START Supplied information

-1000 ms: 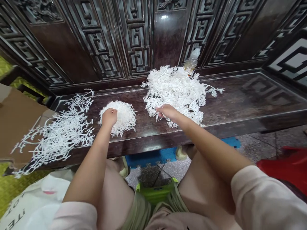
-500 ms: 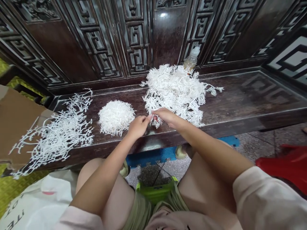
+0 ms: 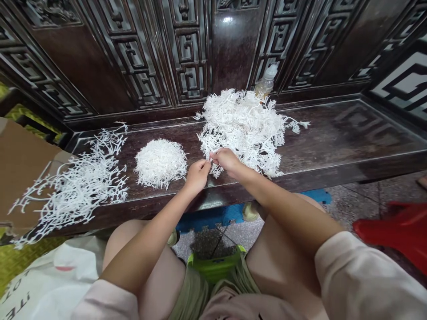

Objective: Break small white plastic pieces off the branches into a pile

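Note:
My left hand (image 3: pixel 198 174) and my right hand (image 3: pixel 227 161) meet at the fingertips near the bench's front edge, both pinched closed. A small white plastic piece shows between them, too small to make out fully. Just behind my right hand rises a large heap of white branched plastic pieces (image 3: pixel 242 120) with feathery tips. Left of my left hand is a rounded pile of short white plastic bits (image 3: pixel 161 162). Farther left lie bare white branching stems (image 3: pixel 82 184), tangled together and partly over a cardboard sheet.
The dark wooden bench (image 3: pixel 320 146) has a carved back panel. A clear bottle (image 3: pixel 267 81) with a white cap stands behind the large heap. Brown cardboard (image 3: pixel 23 169) and a white printed bag (image 3: pixel 56 275) are at left. A green stool (image 3: pixel 216 266) and red object (image 3: pixel 393 231) are lower down.
My right hand's fingers have closed from a looser curl into a pinch against my left fingertips. The piles look the same; the view has shifted slightly.

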`<move>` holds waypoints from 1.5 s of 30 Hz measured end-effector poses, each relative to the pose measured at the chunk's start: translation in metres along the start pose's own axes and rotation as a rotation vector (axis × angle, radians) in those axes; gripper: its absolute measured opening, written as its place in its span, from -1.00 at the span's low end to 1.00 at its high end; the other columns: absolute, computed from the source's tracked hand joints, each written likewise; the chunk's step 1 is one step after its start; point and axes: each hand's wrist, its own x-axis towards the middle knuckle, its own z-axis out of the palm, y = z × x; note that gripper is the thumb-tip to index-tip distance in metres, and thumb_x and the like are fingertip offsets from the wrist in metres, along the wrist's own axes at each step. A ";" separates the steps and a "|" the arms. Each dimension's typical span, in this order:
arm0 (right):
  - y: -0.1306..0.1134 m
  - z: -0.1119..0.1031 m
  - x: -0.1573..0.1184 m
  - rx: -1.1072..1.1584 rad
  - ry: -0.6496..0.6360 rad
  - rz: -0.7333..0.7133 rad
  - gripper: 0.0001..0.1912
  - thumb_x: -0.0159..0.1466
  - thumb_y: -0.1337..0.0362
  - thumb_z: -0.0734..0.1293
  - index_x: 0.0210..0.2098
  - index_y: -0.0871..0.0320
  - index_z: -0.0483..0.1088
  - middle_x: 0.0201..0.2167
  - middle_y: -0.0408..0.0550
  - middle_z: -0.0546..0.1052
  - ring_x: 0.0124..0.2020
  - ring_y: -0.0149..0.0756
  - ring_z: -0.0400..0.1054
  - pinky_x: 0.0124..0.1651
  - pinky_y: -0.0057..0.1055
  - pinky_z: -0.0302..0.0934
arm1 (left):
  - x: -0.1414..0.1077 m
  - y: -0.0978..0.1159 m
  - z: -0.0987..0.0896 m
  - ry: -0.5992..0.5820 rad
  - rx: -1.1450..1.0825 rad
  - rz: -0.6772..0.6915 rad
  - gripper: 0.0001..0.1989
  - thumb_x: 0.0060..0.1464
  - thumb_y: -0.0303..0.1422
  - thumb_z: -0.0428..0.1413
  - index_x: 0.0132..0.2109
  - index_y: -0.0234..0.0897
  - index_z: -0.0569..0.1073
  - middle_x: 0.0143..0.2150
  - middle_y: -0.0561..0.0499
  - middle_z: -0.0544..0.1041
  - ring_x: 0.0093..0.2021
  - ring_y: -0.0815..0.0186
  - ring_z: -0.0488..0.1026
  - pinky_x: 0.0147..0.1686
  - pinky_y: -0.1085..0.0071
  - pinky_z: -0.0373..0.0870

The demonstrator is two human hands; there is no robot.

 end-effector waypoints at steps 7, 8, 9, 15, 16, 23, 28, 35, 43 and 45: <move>0.003 -0.004 0.008 -0.090 0.172 0.023 -0.77 0.06 0.30 0.22 -0.69 0.19 0.18 -0.71 -0.16 0.24 -0.63 -0.49 0.08 -0.52 -0.50 0.00 | -0.015 0.010 0.008 0.029 -0.049 0.018 -0.75 -0.01 -0.37 -0.14 -0.62 -0.28 0.11 -0.62 0.12 0.13 -0.54 0.44 0.11 -0.49 0.49 0.06; 0.003 -0.014 0.014 -0.117 0.264 0.037 -0.80 0.06 0.31 0.22 -0.66 0.20 0.20 -0.66 -0.14 0.27 -0.60 -0.47 0.10 -0.48 -0.49 0.02 | -0.021 0.016 0.008 -0.017 -0.062 0.042 -0.75 -0.01 -0.37 -0.14 -0.62 -0.28 0.12 -0.62 0.11 0.14 -0.54 0.43 0.12 -0.49 0.48 0.07; 0.003 -0.025 0.019 -0.131 0.380 0.074 -0.82 0.07 0.31 0.22 -0.64 0.20 0.22 -0.62 -0.12 0.30 -0.57 -0.46 0.12 -0.46 -0.48 0.04 | -0.027 0.023 0.006 -0.075 -0.081 0.073 -0.75 -0.01 -0.37 -0.15 -0.61 -0.28 0.13 -0.61 0.10 0.16 -0.53 0.43 0.14 -0.48 0.48 0.09; 0.000 -0.057 0.019 0.000 0.001 0.210 -0.85 0.10 0.26 0.22 -0.49 0.23 0.32 -0.60 -0.08 0.34 -0.62 -0.47 0.11 -0.52 -0.47 0.06 | -0.010 0.027 -0.054 0.132 0.088 0.040 -0.79 -0.03 -0.35 -0.13 -0.57 -0.28 0.24 -0.55 0.05 0.29 -0.45 0.37 0.25 -0.41 0.46 0.15; -0.001 -0.050 0.016 0.036 -0.108 0.230 -0.84 0.11 0.25 0.22 -0.47 0.23 0.34 -0.57 -0.06 0.37 -0.61 -0.47 0.13 -0.52 -0.48 0.07 | 0.000 0.019 -0.071 0.235 0.192 0.000 -0.79 -0.03 -0.34 -0.12 -0.56 -0.28 0.25 -0.52 0.04 0.32 -0.43 0.35 0.26 -0.40 0.45 0.14; 0.011 -0.003 0.007 -0.017 -0.238 0.206 -0.83 0.09 0.27 0.25 -0.43 0.20 0.44 -0.52 -0.07 0.41 -0.65 -0.53 0.03 -0.60 -0.54 -0.04 | 0.035 -0.054 -0.127 0.318 0.707 -0.396 -0.75 -0.07 -0.32 -0.06 -0.23 -0.22 0.41 -0.27 -0.11 0.44 -0.26 0.14 0.34 -0.31 0.30 0.18; 0.019 -0.005 0.009 0.018 -0.255 0.179 -0.85 0.06 0.26 0.29 -0.42 0.20 0.44 -0.58 -0.12 0.40 -0.70 -0.57 -0.01 -0.62 -0.54 -0.09 | 0.034 -0.045 -0.095 0.385 0.869 -0.283 -0.65 -0.05 -0.27 -0.05 -0.09 -0.27 0.34 -0.09 -0.25 0.33 -0.07 0.01 0.24 -0.17 0.16 0.12; 0.005 -0.004 -0.001 0.190 -0.208 0.176 -0.91 0.03 0.33 0.31 -0.52 0.24 0.41 -0.51 -0.07 0.48 -0.60 -0.54 0.20 -0.54 -0.57 0.07 | 0.002 0.007 -0.040 0.010 0.627 0.166 -0.67 0.05 -0.11 -0.15 -0.28 -0.22 0.38 -0.34 -0.03 0.41 -0.31 0.27 0.31 -0.25 0.34 0.13; 0.004 -0.005 -0.001 0.323 -0.226 0.257 -0.95 0.02 0.39 0.27 -0.50 0.28 0.36 -0.57 -0.04 0.45 -0.56 -0.46 0.29 -0.42 -0.51 0.20 | -0.017 0.008 -0.009 0.012 0.822 0.228 -0.71 -0.04 -0.26 0.03 -0.15 -0.26 0.31 -0.25 -0.08 0.41 -0.19 0.17 0.31 -0.21 0.30 0.08; 0.002 -0.006 -0.001 0.310 -0.250 0.259 -0.92 0.04 0.36 0.26 -0.47 0.26 0.35 -0.54 -0.04 0.44 -0.53 -0.44 0.30 -0.37 -0.48 0.21 | -0.015 0.007 -0.008 0.053 0.812 0.228 -0.76 0.00 -0.33 -0.02 -0.15 -0.27 0.33 -0.27 -0.09 0.42 -0.19 0.17 0.31 -0.20 0.29 0.09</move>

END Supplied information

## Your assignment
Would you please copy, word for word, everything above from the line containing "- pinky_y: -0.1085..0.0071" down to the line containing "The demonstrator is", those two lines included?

## Task response
  - pinky_y: -0.1085..0.0071
  - pinky_z: -0.0373..0.0870

The demonstrator is two human hands; there is no robot.

With the output given, the exercise is complete.